Forward Shortlist: 7 American Jews who fascinated us in 2021
Editor’s note: On Jan. 5, about two weeks after this column was published, The Washington Post reported that Jake Cohen, on of the members on our list, has been named in a lawsuit alleging racism and sexism at a food-media company where he worked from 2018 to 2020.
There’s a cook, a coach and a comic. No, this is not the start of some Jewish joke. It’s our new end-of-year list of American Jews who were in the news — or should have been.
They range in age from 23 to 71. They live on Long Island and in Los Angeles, in El Paso, Texas, and Charlottesville, Virginia, in western Massachusetts and Washington, D.C. One served in Congress and another is nominated for both an Emmy Award and a Golden Globe. There’s a rabbi, a hazzanit and a Yiddishist (actually two). They are fathers and daughters, writers and readers, activists and community-builders.
There are seven of them, and they are, in a word, fascinating.
For 26 years starting in 1995, Forward editors created an annual list of the 50 “most influential American Jews.” It was called the Forward 50, which has a lovely alliterative ring, and many who landed on the lists proudly included it in their bios.
Fifty people a year for 26 years. That’s 1,300 people, though some appeared more than once, like Rabbi Angela Buchdahl (2020 and 2014) and Abe Foxman (2010 and 2007), and we sometimes doubled up, as with music-producers Aaron Dressner and Jack Antonoff last year.
When we sat down to compile 2021’s list, we thought: 50 is too many. Too many for readers to absorb. Too many to make being on the list truly meaningful.
We also didn’t love the framing of “most influential.” Influence can, of course, be positive or negative, and we got blowback for including on our Forward 50 lists notorious characters who had indeed helped shape the news, but who readers found unworthy of end-of-year recognition.
Plus, we want each year’s list to feel fresh, introducing readers to people who might not dominate the headlines but are having meaningful impact on our world — any honest assessment of “most influential” American Jews would include the likes of Steven Spielberg, Mark Zuckerberg, Janet Yellen and the heads of major Jewish organizations over and over.
As I have written before, I believe the key to innovation is distinguishing between traditions and habits. It’s something I learned from the executive editor of The Times, Dean Baquet, but it’s particularly relevant in a Jewish context, given our relationship with both halacha — Jewish law — and minhag — custom.
Traditions are the core of who you are and what you do. For the Forward, that’s about independence and integrity, storytelling and community connection. Habits are the way you express those traditions based on the needs and opportunities of the moment.
The Forward 50 began as a special print section distributed at the Jewish Federations of North America’s General Assembly.

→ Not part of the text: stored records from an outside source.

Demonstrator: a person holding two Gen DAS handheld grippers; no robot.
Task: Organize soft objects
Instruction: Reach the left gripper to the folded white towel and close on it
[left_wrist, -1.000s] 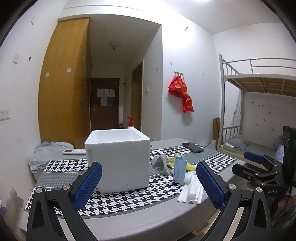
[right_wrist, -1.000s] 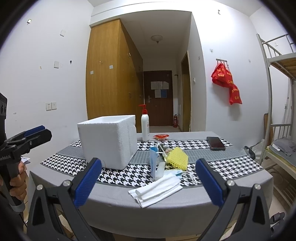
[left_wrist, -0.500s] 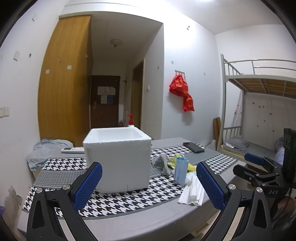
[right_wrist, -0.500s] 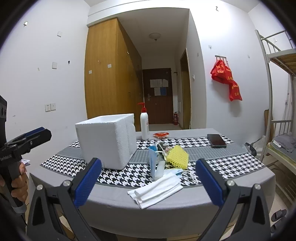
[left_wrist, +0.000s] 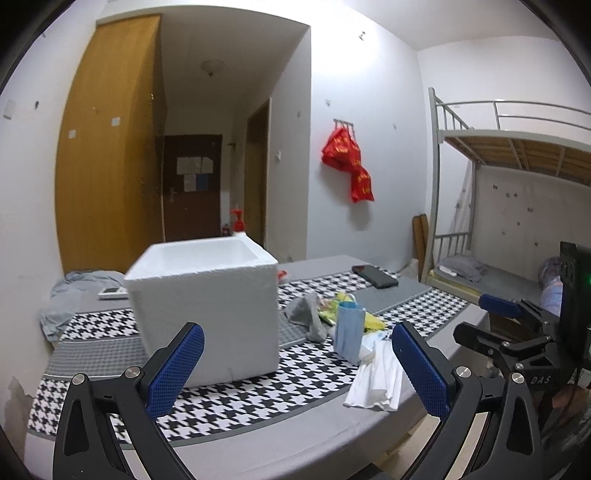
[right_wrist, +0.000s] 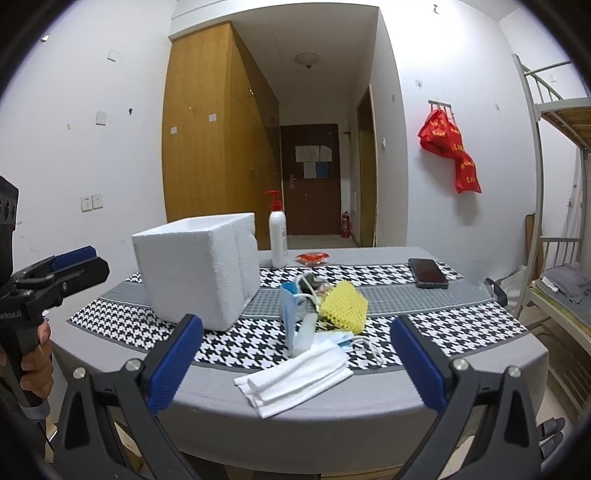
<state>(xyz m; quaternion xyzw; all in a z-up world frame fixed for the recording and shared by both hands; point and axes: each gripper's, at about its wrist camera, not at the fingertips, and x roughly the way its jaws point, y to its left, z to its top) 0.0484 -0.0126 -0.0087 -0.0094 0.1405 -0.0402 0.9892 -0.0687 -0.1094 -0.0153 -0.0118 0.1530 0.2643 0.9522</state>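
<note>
Currently, my readings:
Left claw: released, empty; view has swung, foam box now centre-left.
Right claw: released, empty.
Soft pile: white cloth lower-centre on worktop.
Meaning: approach only; nothing boxed.

Over the last second the left gripper has swung leftward and eased in on the white square foam box, which now sits nearer and more central between its wide-apart jaws. The right gripper has crept slightly closer to that box. No item on the desk has shifted.
</note>
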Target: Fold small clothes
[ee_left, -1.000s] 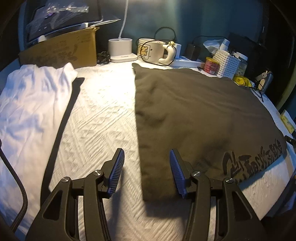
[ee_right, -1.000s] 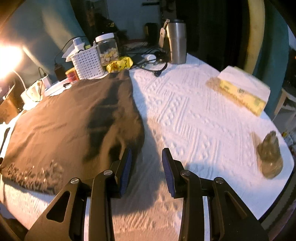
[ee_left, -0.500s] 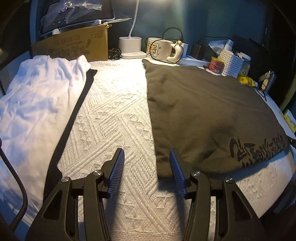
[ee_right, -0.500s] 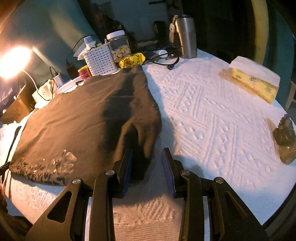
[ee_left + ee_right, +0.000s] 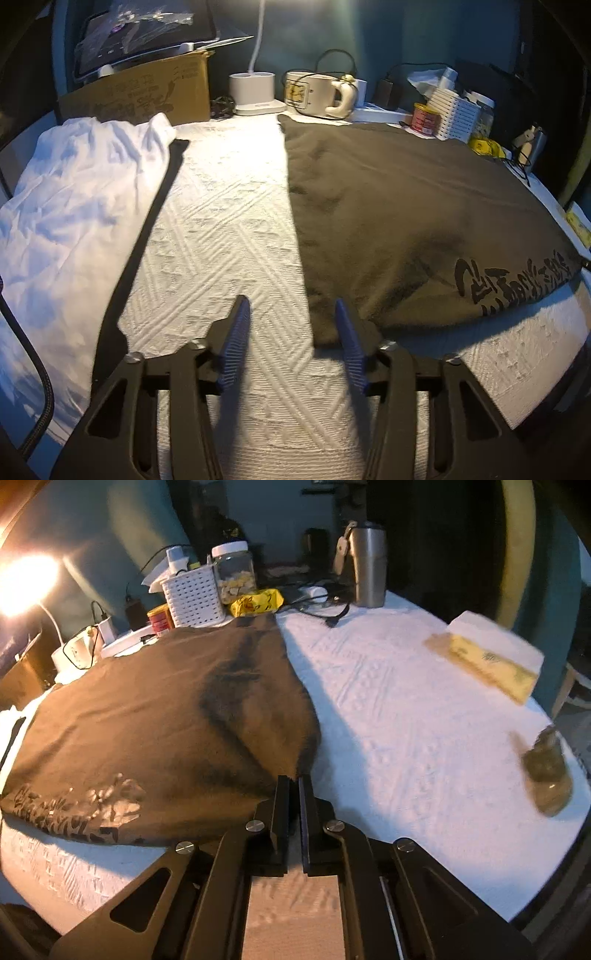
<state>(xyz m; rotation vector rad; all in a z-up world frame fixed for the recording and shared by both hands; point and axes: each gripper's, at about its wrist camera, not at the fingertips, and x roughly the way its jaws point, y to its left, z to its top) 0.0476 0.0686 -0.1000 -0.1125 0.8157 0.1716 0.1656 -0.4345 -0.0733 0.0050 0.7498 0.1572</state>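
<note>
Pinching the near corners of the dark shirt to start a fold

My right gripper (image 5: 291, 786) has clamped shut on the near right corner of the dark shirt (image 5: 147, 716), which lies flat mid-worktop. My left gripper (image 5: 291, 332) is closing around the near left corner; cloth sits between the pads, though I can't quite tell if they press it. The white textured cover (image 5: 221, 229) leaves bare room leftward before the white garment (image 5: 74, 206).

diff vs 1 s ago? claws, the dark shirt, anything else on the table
The right claw went from open beside the dark shirt to shut on its near right corner. The left claw is closing around the near left corner, its pads not yet pressing. The shirt lies flat as before; the white garment, mug, basket and tumbler have not moved.
</note>
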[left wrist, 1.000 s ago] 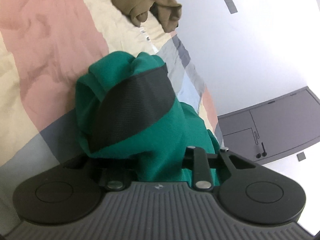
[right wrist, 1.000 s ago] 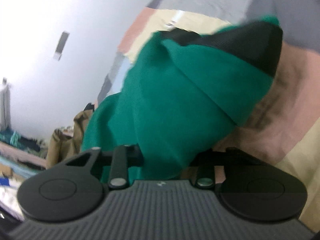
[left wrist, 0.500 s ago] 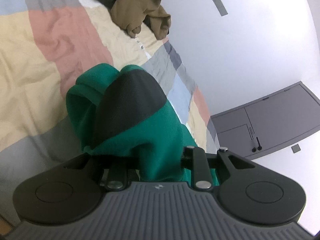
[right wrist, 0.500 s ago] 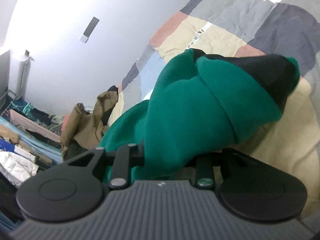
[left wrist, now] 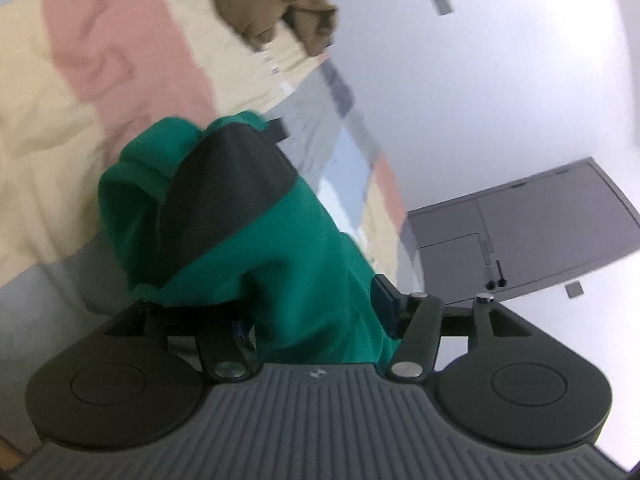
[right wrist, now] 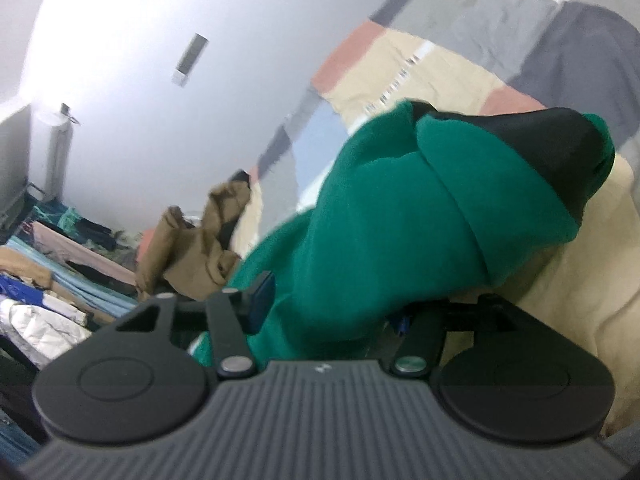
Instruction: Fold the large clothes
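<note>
A patchwork bedspread (left wrist: 120,64) covers the bed. A crumpled brown garment (left wrist: 276,8) lies at its far edge. Beyond the bedspread stands a grey cabinet (left wrist: 520,232).

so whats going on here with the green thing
A person is folding a green garment with black trim, working over a patchwork bedspread. The left gripper and the right gripper each have a bunch of its fabric between their fingers, and the cloth hangs bunched rather than laid flat. A crumpled tan garment lies further along the bed, apart from the green one. No fold is visible yet.
</note>
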A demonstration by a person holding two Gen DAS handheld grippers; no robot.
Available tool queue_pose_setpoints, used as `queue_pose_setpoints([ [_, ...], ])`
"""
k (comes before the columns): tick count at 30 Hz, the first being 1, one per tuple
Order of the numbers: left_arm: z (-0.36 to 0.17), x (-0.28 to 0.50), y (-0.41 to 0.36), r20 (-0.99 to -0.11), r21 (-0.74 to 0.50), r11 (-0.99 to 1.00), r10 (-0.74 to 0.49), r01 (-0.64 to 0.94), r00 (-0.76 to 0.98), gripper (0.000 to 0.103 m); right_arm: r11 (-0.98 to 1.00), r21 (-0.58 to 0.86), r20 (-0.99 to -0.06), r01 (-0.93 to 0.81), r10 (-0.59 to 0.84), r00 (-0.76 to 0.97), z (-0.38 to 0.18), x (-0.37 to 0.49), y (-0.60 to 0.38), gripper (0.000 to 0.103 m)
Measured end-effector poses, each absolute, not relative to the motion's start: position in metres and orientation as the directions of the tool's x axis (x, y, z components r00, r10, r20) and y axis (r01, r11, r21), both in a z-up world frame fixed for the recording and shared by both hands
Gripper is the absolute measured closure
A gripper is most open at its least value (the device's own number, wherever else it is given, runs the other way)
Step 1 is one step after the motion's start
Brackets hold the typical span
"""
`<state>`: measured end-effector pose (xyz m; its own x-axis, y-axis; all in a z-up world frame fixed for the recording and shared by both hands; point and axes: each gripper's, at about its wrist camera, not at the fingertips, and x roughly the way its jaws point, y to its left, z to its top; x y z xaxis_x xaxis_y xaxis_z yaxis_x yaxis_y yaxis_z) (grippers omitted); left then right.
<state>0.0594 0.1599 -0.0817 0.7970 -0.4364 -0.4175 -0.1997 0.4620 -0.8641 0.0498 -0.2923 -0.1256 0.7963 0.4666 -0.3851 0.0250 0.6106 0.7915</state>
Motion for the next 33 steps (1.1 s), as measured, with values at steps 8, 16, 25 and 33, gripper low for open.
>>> queue_pose_setpoints([
  [8, -0.064, 0.091, 0.151, -0.368, -0.808, 0.586, -0.42, -0.061, 0.829, 0.038, 0.7, 0.708, -0.329, -0.09, 0.441, 0.835, -0.102, 0.085, -0.284, 0.042],
  [16, -0.039, 0.13, 0.135, -0.381, -0.634, 0.773, -0.343, 0.028, 0.859, 0.037, 0.751, 0.646, -0.325, -0.139, 0.435, 0.839, -0.091, 0.134, -0.281, 0.042],
  [25, -0.041, 0.174, 0.123, -0.358, -0.471, 0.88, -0.25, 0.057, 0.9, 0.037, 0.839, 0.51, -0.271, -0.19, 0.367, 0.89, -0.091, 0.163, -0.282, 0.04],
  [33, -0.055, 0.246, 0.118, -0.393, -0.285, 0.958, -0.153, 0.038, 0.907, 0.032, 0.925, 0.31, -0.265, -0.22, 0.307, 0.914, -0.094, 0.193, -0.27, 0.036],
])
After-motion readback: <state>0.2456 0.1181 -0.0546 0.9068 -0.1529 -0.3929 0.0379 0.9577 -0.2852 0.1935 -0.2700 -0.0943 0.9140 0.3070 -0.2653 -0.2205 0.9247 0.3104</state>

I’m told it was a very big deal, as all the machers at that annual conclave competed to be first to find out who among them had made the vaunted list.

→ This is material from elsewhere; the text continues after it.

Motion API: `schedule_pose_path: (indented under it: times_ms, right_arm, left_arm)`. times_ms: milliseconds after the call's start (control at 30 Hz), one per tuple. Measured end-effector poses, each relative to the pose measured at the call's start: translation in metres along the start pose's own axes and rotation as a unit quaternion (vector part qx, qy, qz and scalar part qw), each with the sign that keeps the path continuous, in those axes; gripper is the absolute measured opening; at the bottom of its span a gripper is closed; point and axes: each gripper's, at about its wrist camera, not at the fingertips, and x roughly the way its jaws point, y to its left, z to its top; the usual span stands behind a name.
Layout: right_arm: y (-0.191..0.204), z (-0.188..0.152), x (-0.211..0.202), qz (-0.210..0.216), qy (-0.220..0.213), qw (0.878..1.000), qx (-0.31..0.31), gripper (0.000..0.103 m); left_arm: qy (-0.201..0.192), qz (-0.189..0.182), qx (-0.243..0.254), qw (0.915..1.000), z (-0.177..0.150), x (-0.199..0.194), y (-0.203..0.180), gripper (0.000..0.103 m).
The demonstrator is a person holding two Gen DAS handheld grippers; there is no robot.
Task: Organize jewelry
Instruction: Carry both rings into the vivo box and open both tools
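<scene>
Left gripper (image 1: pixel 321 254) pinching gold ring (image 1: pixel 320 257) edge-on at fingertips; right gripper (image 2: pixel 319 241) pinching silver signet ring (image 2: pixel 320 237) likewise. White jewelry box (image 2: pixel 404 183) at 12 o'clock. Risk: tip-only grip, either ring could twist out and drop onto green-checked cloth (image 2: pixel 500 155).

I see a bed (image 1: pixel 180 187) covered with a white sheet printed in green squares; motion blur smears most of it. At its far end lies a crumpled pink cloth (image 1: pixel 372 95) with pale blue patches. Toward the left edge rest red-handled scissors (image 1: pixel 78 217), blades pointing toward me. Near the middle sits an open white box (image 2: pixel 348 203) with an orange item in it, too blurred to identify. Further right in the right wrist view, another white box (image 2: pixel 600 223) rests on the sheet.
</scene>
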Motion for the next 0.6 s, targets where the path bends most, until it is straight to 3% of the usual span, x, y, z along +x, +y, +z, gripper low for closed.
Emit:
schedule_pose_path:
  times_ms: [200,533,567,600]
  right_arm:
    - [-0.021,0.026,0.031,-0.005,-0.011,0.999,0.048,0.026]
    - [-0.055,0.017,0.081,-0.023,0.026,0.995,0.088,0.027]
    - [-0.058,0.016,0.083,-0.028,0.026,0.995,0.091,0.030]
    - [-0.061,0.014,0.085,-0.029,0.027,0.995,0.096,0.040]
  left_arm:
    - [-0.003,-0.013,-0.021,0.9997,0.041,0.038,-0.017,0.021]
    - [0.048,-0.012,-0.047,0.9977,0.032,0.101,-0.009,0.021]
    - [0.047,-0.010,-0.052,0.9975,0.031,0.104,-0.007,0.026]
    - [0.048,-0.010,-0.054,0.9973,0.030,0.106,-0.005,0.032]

We no longer live in that world — we no longer publish in print, for one thing. So we’re no longer making that list.
Instead, I asked our staff — and our readers — to nominate a relative handful of American Jews they found fascinating this year. We thought we’d try an equally alliterative Forward 5 or Forward 15, but alas, we ended up with seven, so we’re dubbing it “Forward Shortlist.”

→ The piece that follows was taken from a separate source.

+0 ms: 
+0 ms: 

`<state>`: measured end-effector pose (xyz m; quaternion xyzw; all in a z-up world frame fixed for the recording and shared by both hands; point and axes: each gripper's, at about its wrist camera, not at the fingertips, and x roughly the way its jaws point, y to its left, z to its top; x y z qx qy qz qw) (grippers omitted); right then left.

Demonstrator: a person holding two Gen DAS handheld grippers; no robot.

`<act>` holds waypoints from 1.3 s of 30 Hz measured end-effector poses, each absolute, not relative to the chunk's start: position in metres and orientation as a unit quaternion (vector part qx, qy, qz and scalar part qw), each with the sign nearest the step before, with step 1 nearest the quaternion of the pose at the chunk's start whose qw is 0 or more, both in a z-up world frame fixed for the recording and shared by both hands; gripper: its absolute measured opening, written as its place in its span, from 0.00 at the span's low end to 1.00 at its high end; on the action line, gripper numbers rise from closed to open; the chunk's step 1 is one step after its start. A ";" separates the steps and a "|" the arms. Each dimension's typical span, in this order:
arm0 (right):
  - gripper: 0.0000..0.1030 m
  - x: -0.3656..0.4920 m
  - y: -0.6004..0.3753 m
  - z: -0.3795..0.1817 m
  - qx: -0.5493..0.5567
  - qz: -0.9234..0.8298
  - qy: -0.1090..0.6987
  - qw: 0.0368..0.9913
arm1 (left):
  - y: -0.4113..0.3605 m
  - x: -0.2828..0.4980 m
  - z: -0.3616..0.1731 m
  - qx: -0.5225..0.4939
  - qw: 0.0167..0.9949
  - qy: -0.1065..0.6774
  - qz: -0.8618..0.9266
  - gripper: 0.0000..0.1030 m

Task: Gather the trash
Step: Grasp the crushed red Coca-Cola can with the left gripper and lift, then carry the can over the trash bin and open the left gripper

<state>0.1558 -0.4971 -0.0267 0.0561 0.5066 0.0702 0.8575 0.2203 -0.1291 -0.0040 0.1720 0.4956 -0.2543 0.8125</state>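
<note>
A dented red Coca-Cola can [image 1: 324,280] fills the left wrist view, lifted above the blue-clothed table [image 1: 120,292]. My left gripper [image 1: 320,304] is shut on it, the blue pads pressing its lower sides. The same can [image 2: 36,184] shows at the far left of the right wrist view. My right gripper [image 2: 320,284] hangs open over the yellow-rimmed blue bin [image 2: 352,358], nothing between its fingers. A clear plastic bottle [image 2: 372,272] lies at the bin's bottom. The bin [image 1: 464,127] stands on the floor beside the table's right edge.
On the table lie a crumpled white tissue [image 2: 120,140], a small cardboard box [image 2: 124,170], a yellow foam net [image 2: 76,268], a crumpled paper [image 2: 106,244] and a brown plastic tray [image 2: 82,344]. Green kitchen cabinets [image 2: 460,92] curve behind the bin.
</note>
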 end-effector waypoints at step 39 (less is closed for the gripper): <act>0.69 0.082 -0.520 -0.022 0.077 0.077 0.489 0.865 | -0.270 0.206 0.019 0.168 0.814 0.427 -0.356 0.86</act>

The cook is Jake Cohen, who published a best-selling book this year and has more than 1.5 million followers across TikTok and Instagram. The coach is Elliot Steinmetz, who has led Yeshiva University’s men’s basketball team on a historic 50-game (and counting) winning streak — and is also the father of the first Orthodox player drafted by Major League Baseball. The comic is Hannah Einbinder, who wears a Star of David pendant in interviews and stars in the TV series “Hacks.”
The Shortlist also includes Debbie Nathan, a crusading journalist-turned-immigration advocate; Rabbi Tom Gutherz of Charlottesville, where hate was put on trial this fall; Cameron Bernstein, the first and most prominent Yiddish TikToker; and Sabrina Sojourner, who combines work for racial justice and LGTBQ rights with cantorial leadership on oft-unconventional occasions.
All but Einbinder answered questions that aimed to go beyond their work. Three of the six chose Passover as their favorite holiday. Breakfast = coffee for half of them. Sojourner selected her mother as her hero; Steinmetz, his children.
They’re reading memoirs by Katie Couric and Qian Julie Wang, watching “Unorthodox” and “Star Trek: Discovery” and listening to a whole host of great podcasts.
They are inspiring as well as fascinating — and humble, too.
“I’m not a big trophy guy, I don’t really care for rings or trophies,” Steinmetz said in an interview earlier this year. “For me, the goals are always the same: to get better every day, try to win every time you’re out there, and to represent the university and the surrounding Jewish community in a positive way.”